Bei den Schülern kommt der ungewöhnliche Unterricht gut an. „Auch, wenn die Älteren das anfangs befremdlich fanden, dass wir Spiele wie Minecraft zielgerichtet im Unterricht einsetzen sollen. Es ist Alltag der Kinder und Jugendlichen und motiviert sie“, erzählt Hancl. Er hofft zudem, dass bei den Schülern das Interesse am Thema MINT geweckt wird. Hancl betreut auch die Arbeitsgemeinschaft Informatik an der Schule. Ein Viertel davon sind Mädchen. „Schüler für MINT begeistern – allein deswegen sollten Lehrkräfte Spiele im Unterricht einsetzen“, ist der Chemielehrer überzeugt, der auch Lehrerfortbildungen zu diesem Thema anbietet. „Ich werde immer nach Anleitungen und Vorlagen gefragt. Das ist schwierig, denn es gibt keinen einheitlichen Weg. Man muss es einfach machen.“

https://www.youtube.com/watch?v=fPDuxLPdcI4

Mirek Hancl erzählt auf dem NLQ Landesforum 2015, wie er Minecraft im Unterricht einsetzt.
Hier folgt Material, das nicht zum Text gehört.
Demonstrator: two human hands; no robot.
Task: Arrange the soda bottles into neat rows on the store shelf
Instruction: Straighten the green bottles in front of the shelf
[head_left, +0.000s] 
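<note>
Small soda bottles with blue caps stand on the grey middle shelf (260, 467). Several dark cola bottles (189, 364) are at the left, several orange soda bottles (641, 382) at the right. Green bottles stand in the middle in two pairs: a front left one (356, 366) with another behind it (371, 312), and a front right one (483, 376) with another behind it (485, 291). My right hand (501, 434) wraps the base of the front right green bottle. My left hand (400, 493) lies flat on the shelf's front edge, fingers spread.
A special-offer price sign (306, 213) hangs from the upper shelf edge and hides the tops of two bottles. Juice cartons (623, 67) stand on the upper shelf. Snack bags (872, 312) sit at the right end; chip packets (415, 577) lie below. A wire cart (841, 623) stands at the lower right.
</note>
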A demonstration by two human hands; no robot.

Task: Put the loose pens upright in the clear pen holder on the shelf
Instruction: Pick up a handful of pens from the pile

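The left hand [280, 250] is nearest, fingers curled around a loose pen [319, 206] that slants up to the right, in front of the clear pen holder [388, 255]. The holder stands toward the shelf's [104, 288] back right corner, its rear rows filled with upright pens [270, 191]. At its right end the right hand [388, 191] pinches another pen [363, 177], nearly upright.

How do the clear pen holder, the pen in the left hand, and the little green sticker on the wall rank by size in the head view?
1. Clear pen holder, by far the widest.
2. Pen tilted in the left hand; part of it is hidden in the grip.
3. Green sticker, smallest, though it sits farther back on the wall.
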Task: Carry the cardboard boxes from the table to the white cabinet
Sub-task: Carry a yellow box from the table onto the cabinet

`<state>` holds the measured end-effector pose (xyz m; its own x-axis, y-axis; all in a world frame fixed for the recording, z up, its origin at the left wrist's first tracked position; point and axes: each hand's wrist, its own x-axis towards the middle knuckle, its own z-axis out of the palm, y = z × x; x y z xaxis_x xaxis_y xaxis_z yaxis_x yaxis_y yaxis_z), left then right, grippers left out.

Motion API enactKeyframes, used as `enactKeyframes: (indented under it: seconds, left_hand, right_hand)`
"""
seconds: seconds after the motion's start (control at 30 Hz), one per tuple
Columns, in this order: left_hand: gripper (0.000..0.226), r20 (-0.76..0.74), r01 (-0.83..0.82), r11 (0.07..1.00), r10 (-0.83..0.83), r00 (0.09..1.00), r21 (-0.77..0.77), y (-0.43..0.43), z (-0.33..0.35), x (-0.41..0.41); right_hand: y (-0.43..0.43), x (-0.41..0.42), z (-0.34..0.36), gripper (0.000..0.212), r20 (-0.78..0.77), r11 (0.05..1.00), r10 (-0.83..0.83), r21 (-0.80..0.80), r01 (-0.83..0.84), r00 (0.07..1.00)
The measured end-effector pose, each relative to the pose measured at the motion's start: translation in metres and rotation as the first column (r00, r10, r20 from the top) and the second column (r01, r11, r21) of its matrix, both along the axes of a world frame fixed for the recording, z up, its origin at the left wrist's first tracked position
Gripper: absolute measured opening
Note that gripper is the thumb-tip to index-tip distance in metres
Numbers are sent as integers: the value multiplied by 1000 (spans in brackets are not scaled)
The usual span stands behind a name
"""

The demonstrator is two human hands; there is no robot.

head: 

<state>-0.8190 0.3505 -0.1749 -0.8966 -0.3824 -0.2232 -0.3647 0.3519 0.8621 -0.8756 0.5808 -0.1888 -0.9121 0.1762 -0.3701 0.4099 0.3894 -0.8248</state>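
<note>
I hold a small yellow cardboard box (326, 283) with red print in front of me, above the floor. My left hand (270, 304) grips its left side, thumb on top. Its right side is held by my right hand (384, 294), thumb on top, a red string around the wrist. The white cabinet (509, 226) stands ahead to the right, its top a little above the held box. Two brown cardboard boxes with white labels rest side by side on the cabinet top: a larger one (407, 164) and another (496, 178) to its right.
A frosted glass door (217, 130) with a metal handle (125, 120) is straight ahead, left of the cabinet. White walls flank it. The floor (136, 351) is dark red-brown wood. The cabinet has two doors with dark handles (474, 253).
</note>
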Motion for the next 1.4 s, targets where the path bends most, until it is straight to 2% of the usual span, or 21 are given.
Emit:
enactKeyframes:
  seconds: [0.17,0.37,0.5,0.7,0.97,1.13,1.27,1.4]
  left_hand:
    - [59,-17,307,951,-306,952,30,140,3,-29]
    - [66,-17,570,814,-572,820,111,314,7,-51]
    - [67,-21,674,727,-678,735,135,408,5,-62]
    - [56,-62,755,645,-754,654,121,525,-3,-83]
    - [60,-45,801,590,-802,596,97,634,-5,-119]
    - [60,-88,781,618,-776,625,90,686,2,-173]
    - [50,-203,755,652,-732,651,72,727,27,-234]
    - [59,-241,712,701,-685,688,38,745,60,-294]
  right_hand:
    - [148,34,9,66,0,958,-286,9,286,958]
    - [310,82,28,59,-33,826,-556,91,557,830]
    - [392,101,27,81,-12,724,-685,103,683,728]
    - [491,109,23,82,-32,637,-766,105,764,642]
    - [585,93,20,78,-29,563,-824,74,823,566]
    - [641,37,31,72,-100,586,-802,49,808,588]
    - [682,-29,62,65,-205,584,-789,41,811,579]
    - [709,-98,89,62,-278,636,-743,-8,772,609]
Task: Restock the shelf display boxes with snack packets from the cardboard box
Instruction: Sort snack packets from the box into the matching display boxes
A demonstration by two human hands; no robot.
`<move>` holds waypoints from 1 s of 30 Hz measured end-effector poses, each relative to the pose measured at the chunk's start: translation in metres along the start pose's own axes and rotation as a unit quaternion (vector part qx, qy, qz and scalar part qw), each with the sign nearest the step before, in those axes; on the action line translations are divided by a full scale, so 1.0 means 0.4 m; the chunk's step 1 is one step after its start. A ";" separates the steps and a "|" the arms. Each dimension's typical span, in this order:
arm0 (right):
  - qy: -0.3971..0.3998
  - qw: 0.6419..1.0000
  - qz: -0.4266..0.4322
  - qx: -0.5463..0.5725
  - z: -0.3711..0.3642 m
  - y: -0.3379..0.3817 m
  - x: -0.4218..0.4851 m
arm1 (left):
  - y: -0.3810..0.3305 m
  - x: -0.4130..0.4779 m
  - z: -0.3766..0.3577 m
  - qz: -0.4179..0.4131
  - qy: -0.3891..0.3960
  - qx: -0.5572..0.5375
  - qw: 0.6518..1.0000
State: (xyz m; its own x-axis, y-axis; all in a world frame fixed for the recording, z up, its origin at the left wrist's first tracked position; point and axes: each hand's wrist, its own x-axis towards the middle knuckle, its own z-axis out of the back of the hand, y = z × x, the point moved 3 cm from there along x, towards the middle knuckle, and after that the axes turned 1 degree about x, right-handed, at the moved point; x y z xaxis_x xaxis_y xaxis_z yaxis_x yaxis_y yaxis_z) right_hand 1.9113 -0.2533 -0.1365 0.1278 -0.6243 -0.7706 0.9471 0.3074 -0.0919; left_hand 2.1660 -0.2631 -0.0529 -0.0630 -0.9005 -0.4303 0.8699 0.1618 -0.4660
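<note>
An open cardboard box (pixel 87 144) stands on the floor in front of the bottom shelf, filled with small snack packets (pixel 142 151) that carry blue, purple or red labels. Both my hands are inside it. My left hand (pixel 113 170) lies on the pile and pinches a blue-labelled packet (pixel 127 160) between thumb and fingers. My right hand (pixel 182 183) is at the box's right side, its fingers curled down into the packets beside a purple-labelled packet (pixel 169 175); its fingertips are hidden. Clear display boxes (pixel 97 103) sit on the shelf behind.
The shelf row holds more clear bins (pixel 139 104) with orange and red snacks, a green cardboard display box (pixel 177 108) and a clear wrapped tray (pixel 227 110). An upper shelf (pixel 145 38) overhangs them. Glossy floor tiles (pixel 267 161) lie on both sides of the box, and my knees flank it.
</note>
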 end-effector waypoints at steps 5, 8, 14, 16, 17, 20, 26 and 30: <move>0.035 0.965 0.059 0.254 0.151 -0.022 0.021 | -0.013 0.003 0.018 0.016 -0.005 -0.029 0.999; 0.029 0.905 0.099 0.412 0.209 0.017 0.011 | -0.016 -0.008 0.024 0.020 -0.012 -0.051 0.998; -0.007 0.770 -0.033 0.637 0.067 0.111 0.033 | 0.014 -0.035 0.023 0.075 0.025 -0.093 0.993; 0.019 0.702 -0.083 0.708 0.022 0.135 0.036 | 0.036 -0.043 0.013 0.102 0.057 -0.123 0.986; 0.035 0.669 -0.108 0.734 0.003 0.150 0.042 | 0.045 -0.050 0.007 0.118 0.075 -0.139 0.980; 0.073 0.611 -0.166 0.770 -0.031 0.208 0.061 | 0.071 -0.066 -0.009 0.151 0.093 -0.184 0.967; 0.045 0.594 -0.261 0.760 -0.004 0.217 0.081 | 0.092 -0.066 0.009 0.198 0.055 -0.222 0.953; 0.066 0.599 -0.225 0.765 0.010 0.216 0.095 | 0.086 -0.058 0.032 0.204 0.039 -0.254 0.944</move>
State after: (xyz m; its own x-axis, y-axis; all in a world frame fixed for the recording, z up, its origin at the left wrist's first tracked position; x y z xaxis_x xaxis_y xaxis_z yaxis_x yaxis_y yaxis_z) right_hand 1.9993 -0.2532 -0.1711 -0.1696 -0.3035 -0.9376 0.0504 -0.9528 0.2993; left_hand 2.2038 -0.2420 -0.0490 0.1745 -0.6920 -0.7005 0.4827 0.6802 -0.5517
Von didacta DIGITAL • Tina Sprung • 13.06.2019

Minecraft - das Spiel

Minecraft ist das weltweit am meisten verkaufte PC-Spiel. Mehr als 100 Millionen Mal wurde es verkauft. Der schwedische Programmierer Markus "Notch" Persson hat es entwickelt und durch seine Firma Mojang am 17. Mai 2009 auf den Markt gebracht. 2014 verkaufte er das Unternehmen an den Microsoft-Konzern. Das Spiel wird bis heute von Mojang weiterentwickelt.

Minecraft - technische Voraussetzungen

Das Spiel läuft auf Windows, Mac, Linux und Windows 10. Außerdem auf den Spielekonsolen Xbox One, Xbox 360, PlayStation 4, PlayStation 3, Playstation Vita, Wii U, Switch, New 3DS. Minecraft läuft auch auf den Betriebssystemen iOS und Android sowie auf Windows Phone, Kindle Fire, Gear VR - Samsung Geräten sowie auf Apple TV und Fire TV zusammen mit einem entsprechenden Game Controller.

Detaillierte Infos zu den technischen Anforderungen und Downloads auf: https://www.minecraft.net/de-de/store/
 

Viele nützliche Informationen

darüber, welche Minecraft-Editionen weiterentwickelt werden, welche vielfältigen Spielmöglichkeiten in Minecraft stecken, weiterführende technische Tipps und Links findet man auf https://minecraft-de.gamepedia.com/Minecraft_Wiki

Minecraft Education Edition

Die Minecraft Education Edition entstand aus der MinecraftEdu, die 2011 von Lehrern speziell für den Unterricht erstellt wurde. Seit 2016 entwickelte Miocrosoft daraus die Minecraft Education Edition. Sie ist in elf Sprachen verfügbar. Für Lehrer gibt es eine kostenlose Demo-Version.